Income Statement Comparison
This data dissects the core profitability and scalability of both corporate engines to reveal who dominates the bottom line:

| Metric | Snap-on Incorporated (SNA) | Lincoln Electric Holdings, Inc. (LECO) |
|---|---|---|
| Revenue | 5.16B | 4.23B |
| Cost of Revenue | 2.49B | 2.70B |
| Operating Expenses | 1.34B | 798M |
| Gross Profit | 2.67B | 1.53B |
| EBITDA | 1.48B | 718M |
| EBIT | 1.39B | N/A |
| Interest Expense | 51M | 52M |
| Net Income | 1.02B | 521M |
| EPS | 19.52 | 9.39 |
| Fiscal Year | 2025 | 2025 |
Income Statement Analysis: The Bottom-Line Duel
This income statement comparison uncovers which company delivers stronger operational efficiency and bottom-line results.
Snap-on Incorporated Analysis
Snap-on’s revenue climbed steadily from 4.6B in 2021 to 5.16B in 2025, with net income rising from 820M to 1.02B. The company maintains robust margins, boasting a gross margin around 51.7% and net margin near 19.7% in 2025. Despite slight recent margin compression, Snap-on’s scale and margin strength highlight efficient cost management and solid earnings momentum.
Lincoln Electric Holdings, Inc. Analysis
Lincoln Electric’s revenue grew from 3.23B in 2021 to 4.23B in 2025, with net income surging from 277M to 521M. It operates with a lower gross margin of 36.3% and a net margin of 12.3% in 2025. The firm shows impressive overall growth rates, especially in net income and EPS, but its EBIT margin collapse to zero signals challenges in operating efficiency that investors must watch closely.

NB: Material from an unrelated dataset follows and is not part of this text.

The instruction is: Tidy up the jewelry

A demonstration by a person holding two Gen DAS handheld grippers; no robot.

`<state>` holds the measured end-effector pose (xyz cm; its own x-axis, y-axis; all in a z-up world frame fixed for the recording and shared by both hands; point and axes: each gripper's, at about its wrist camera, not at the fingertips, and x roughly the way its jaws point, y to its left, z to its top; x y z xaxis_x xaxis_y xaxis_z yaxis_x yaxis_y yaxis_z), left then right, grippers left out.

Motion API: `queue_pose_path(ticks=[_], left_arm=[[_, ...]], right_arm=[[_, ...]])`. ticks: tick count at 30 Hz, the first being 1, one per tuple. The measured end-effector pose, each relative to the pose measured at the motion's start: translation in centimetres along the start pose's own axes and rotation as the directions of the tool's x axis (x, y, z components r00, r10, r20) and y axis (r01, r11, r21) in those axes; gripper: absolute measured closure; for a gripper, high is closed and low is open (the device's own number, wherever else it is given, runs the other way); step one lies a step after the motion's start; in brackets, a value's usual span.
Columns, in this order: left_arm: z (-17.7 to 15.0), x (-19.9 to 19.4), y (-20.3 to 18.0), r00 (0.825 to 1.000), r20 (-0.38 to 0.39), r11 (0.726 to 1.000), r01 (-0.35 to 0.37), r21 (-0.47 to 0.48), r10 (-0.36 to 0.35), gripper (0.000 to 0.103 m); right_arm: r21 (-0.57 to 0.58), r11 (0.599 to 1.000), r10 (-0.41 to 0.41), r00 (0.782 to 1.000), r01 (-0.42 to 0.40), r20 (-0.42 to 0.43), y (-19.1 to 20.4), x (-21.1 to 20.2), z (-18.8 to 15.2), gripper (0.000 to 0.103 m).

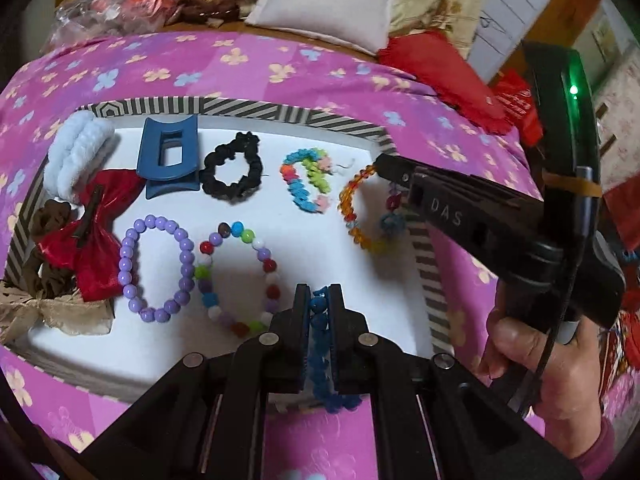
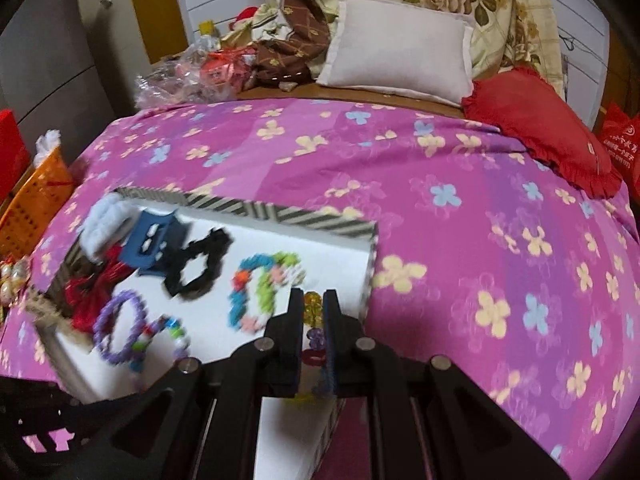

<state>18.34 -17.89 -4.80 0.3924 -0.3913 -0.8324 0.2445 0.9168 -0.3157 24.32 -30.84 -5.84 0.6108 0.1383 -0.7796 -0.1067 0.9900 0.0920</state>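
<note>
Nearest the left camera, the left gripper [image 1: 319, 300] has its jaws pressed together on a strand of dark blue star-shaped beads [image 1: 320, 360], which hangs down between them over the near edge of the white tray with a black-and-white striped rim [image 1: 420, 240]. Just beyond lie a round multicoloured bead bracelet [image 1: 238, 276] and a lilac bead bracelet [image 1: 156, 268], flat on the tray. To the right and farther off, the right gripper [image 1: 380, 166] pinches an amber and multicoloured bead bracelet [image 1: 360, 212] that dangles against the tray's right rim. Bare white space lies ahead of both strands, leftward of the right one, so each hand looks placed to lower its own piece.

The right view confirms amber beads [image 2: 313, 308] clamped between its closed jaws, though it is blurred; only the left view shows the person's hand [image 1: 536, 364] and the dark blue plastic hair clip [image 1: 170, 158] sharply.
</note>
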Motion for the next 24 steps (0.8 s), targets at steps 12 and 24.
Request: queue_pose_path(ticks=[12,24], left_arm=[[-0.4,1.6,0.2,0.998,-0.036,0.998,0.048,-0.036,-0.049,0.086],[-3.0,-4.2,1.1,0.988,0.106,0.992,-0.114,0.044,0.109,0.082]], right_arm=[[0.083,0.994,0.064,0.996,-0.069,0.057,-1.7,-0.4,-0.6,0.072],[0.089,0.993,0.064,0.992,-0.074,0.110,-1.1,-6.7,-4.8,0.058]])
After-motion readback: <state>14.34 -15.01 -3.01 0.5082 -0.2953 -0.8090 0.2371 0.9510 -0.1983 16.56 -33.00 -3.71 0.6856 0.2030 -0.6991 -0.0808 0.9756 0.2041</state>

Margin Strength vs. Growth Trajectory
Snap-on leads on profitability with superior gross and net margins, reflecting strong operational discipline. Lincoln Electric outpaces in revenue and earnings growth rates but suffers from deteriorating EBIT margins. For investors prioritizing steady profit margins and operational efficiency, Snap-on offers a more attractive profile. Conversely, Lincoln’s high growth profile suits those willing to tolerate margin volatility.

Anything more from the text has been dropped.